**Exercise aim**: Check every line of the data for the string "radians" and copy the ones that have it.

Extracted data entries

□ □ □ □ □ □ □

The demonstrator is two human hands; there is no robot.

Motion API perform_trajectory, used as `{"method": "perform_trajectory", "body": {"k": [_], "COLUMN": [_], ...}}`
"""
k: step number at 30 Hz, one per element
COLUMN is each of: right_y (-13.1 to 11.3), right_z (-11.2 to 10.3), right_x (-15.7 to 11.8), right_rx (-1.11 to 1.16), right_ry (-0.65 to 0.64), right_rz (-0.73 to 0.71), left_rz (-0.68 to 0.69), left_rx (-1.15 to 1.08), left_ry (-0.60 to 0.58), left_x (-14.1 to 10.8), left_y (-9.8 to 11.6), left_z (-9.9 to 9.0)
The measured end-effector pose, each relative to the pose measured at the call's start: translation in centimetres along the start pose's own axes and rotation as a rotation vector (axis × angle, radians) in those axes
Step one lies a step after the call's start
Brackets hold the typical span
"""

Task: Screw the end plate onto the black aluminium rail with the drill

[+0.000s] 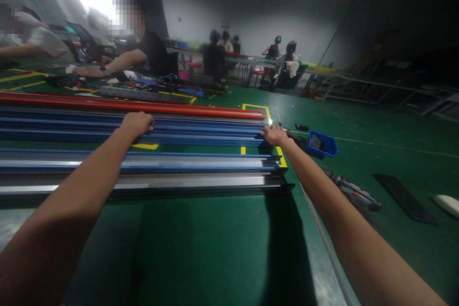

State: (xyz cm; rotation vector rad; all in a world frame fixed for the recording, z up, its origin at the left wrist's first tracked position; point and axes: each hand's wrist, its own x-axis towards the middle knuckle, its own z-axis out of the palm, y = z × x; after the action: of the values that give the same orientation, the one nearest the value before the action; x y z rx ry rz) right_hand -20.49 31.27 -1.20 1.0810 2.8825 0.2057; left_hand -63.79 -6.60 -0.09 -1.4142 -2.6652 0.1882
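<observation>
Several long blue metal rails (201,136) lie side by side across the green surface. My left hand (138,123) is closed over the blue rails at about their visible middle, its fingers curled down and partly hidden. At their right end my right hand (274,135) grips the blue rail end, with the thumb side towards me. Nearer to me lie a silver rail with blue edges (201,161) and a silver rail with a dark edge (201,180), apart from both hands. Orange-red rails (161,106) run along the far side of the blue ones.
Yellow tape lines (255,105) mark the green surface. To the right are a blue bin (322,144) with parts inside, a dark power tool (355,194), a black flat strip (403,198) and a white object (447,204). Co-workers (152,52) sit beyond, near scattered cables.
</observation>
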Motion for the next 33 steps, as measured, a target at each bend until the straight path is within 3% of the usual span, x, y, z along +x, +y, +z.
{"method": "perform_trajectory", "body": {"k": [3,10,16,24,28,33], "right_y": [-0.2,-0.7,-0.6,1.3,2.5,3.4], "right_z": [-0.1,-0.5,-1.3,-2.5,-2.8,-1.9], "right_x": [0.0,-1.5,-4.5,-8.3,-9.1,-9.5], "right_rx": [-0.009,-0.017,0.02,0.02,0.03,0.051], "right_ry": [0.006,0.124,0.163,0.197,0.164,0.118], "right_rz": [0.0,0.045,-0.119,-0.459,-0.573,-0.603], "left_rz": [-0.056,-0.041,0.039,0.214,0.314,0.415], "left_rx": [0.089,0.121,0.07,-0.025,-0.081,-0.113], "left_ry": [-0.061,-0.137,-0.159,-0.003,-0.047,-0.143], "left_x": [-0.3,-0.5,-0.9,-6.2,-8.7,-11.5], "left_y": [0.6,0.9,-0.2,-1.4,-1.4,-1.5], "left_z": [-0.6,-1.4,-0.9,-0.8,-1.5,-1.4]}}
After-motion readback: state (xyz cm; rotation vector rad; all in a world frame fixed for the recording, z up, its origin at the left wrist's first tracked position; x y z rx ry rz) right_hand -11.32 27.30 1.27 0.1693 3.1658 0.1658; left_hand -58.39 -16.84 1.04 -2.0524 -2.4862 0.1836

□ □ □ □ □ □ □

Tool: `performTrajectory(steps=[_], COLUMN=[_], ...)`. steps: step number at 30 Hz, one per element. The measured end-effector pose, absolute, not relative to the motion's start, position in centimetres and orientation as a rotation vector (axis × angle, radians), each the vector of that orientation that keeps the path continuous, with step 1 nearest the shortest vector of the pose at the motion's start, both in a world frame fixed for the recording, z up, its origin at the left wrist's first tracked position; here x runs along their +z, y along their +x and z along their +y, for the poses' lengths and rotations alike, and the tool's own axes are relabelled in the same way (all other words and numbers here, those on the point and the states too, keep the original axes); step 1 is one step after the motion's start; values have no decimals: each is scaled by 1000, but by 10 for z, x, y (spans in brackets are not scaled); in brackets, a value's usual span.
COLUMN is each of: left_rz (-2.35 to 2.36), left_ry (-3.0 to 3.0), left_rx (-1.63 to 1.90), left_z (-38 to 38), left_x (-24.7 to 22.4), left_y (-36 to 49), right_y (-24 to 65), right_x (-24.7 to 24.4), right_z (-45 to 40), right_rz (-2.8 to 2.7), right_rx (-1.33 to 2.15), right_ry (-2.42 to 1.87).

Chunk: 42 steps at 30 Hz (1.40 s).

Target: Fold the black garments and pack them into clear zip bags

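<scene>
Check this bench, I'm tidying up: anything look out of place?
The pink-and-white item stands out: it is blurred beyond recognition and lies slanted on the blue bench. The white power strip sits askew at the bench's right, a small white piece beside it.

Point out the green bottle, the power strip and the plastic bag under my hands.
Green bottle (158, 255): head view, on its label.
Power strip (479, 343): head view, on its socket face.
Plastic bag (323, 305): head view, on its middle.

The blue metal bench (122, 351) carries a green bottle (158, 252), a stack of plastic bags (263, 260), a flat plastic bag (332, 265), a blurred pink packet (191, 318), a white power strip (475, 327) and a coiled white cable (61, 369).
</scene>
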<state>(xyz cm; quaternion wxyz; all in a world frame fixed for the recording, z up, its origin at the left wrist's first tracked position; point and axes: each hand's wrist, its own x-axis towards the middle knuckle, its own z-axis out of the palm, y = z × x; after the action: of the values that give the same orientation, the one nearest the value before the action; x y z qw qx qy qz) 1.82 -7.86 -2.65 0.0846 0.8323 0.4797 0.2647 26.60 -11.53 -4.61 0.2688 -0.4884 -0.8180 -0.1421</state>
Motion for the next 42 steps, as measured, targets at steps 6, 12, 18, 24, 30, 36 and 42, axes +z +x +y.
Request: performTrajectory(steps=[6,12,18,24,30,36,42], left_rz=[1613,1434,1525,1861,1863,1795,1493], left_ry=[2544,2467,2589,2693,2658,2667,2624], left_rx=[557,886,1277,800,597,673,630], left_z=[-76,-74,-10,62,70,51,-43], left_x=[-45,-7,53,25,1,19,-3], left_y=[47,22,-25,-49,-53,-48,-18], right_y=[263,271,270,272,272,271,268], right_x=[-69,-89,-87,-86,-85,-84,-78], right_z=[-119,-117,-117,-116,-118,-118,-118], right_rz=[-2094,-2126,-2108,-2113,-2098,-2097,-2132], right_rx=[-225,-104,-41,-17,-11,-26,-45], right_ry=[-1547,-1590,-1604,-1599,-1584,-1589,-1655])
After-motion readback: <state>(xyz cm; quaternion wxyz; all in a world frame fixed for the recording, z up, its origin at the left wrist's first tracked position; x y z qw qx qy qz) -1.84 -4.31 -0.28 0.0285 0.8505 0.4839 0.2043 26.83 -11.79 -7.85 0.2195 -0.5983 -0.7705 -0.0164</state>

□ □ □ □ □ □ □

**Output**:
The measured end-effector pose, each relative to the pose measured at the call's start: translation in centimetres along the start pose's own axes and rotation as a rotation vector (axis × angle, radians) in those axes
Tool: `performTrajectory(steps=[_], COLUMN=[_], ...)`. steps: step number at 30 Hz, one per element. The measured end-effector pose, absolute, not relative to the motion's start, position in centimetres and orientation as a rotation vector (axis × angle, radians), each the vector of that orientation that keeps the path continuous, with step 1 nearest the shortest vector of the pose at the motion's start, both in a world frame fixed for the recording, z up, its origin at the left wrist's first tracked position; here x runs along their +z, y along their +x and z along their +y, for the poses' lengths and rotations alike, and the tool's own axes are relabelled in the same way (all other words and numbers here, those on the point and the states too, keep the original axes); step 1 is one step after the motion's start; values have no decimals: each is scaled by 1000, but by 10 for z, x, y (spans in brackets are not scaled); in brackets, a value's usual span.

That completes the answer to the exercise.